Wine, and the education of people who are curious about it, is most certainly a problem that can be solved.  How you might ask?  Well, I am going to tell you.  I can think of at least one example today.  

Sit back, and listen to a little tale, a tale of a faithful ship...Oops, wrong tale.  A tale of a small wine region in Spain called Priorat.    Just 20 years ago, the wines of Priorat were not on anyone's radar.  In fact, because it was expensive to farm the steep cliffs, and all farming had to be done by hand, and the reputation of the region was not warranting big price tags for the wines, many farmers just abandoned their vineyards.  They just moved away, leaving the vines to grow.  Abandoned, cold and lonely these vines did what any vine would do, they dug their roots deep into the soil and continued to grow.  They went wild, and about 20 years ago, new winemakers showed up.  They invested money into the region.  They used good vineyard management.  These new wine makers implemented new technology, and soon they were making among Spain's best wines.  Priorat is one of two DOCa regions in Spain (The other Rioja), and yet, many people still do not know about it.

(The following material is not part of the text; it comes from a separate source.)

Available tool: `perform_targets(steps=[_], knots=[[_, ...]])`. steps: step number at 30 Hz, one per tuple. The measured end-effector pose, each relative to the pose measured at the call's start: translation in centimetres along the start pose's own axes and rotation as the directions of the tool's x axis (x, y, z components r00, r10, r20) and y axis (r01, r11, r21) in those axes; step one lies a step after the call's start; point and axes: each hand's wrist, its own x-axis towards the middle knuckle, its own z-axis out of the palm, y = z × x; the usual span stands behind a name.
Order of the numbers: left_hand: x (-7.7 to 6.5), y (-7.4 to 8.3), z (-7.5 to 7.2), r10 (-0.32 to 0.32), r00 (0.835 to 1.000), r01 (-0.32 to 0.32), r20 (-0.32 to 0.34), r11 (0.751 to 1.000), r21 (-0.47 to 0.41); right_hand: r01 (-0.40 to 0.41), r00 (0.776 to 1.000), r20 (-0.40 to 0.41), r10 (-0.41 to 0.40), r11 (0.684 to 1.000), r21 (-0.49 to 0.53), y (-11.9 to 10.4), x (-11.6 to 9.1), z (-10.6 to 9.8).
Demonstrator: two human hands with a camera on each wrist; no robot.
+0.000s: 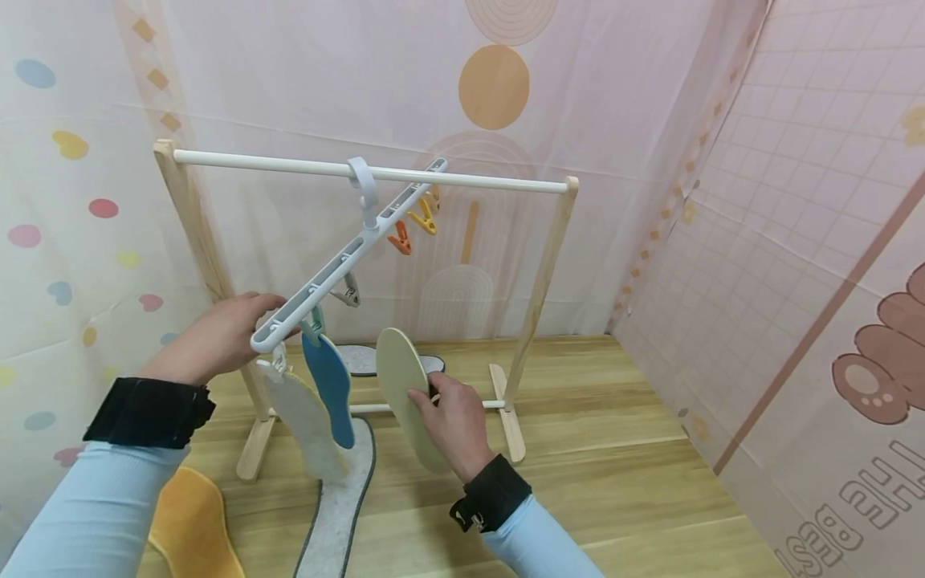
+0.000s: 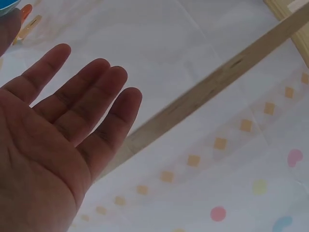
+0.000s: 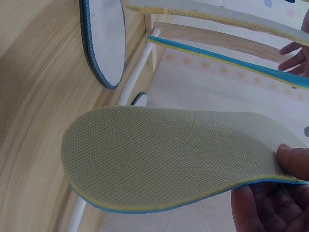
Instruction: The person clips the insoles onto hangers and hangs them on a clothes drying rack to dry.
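Note:
A white clip hanger [image 1: 347, 255] hangs by its hook from the rack's top bar. From its near end hang a blue insole [image 1: 331, 393], held by a teal clip [image 1: 312, 324], and a pale insole [image 1: 299, 417]. My left hand [image 1: 224, 333] is beside that near end, its fingers extended in the left wrist view; whether it touches the hanger is unclear. Between thumb and fingers, my right hand [image 1: 457, 421] pinches a cream insole [image 1: 399, 385] with a blue underside [image 3: 159, 209], raised to the right of the hanging ones. Grey [image 1: 348, 291], orange [image 1: 401, 239] and yellow [image 1: 425, 218] clips line the hanger.
The wooden rack has a white top bar [image 1: 267, 163], a right post [image 1: 542, 293] and feet on the wood-grain surface [image 1: 614, 482]. A grey insole [image 1: 336, 506] and an orange insole [image 1: 193, 522] lie in front; another grey piece [image 1: 359, 361] lies behind.

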Motion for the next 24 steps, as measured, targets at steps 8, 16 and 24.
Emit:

They don't know that these are big wines that tend to be fruit forward.  They tend to have big tannins, they tend to be high in alcohol.  They tend to drink like New World Wines in a lot of ways.  They will have black fruits and some spice.  We can bore people with the details that I just went through, or we can tell them, if you like your big, fruity, California Cabernet, and you tend to go that way, try this wine.  I think you will like it.

This is precisely why Australia has been so successful.  Brand Australia is good, easy to drink, enjoyable, fruit forward wines.  Ultimately, there is good quality for the money, and people like them.  What?  People like them... There is certainly no mystery in that.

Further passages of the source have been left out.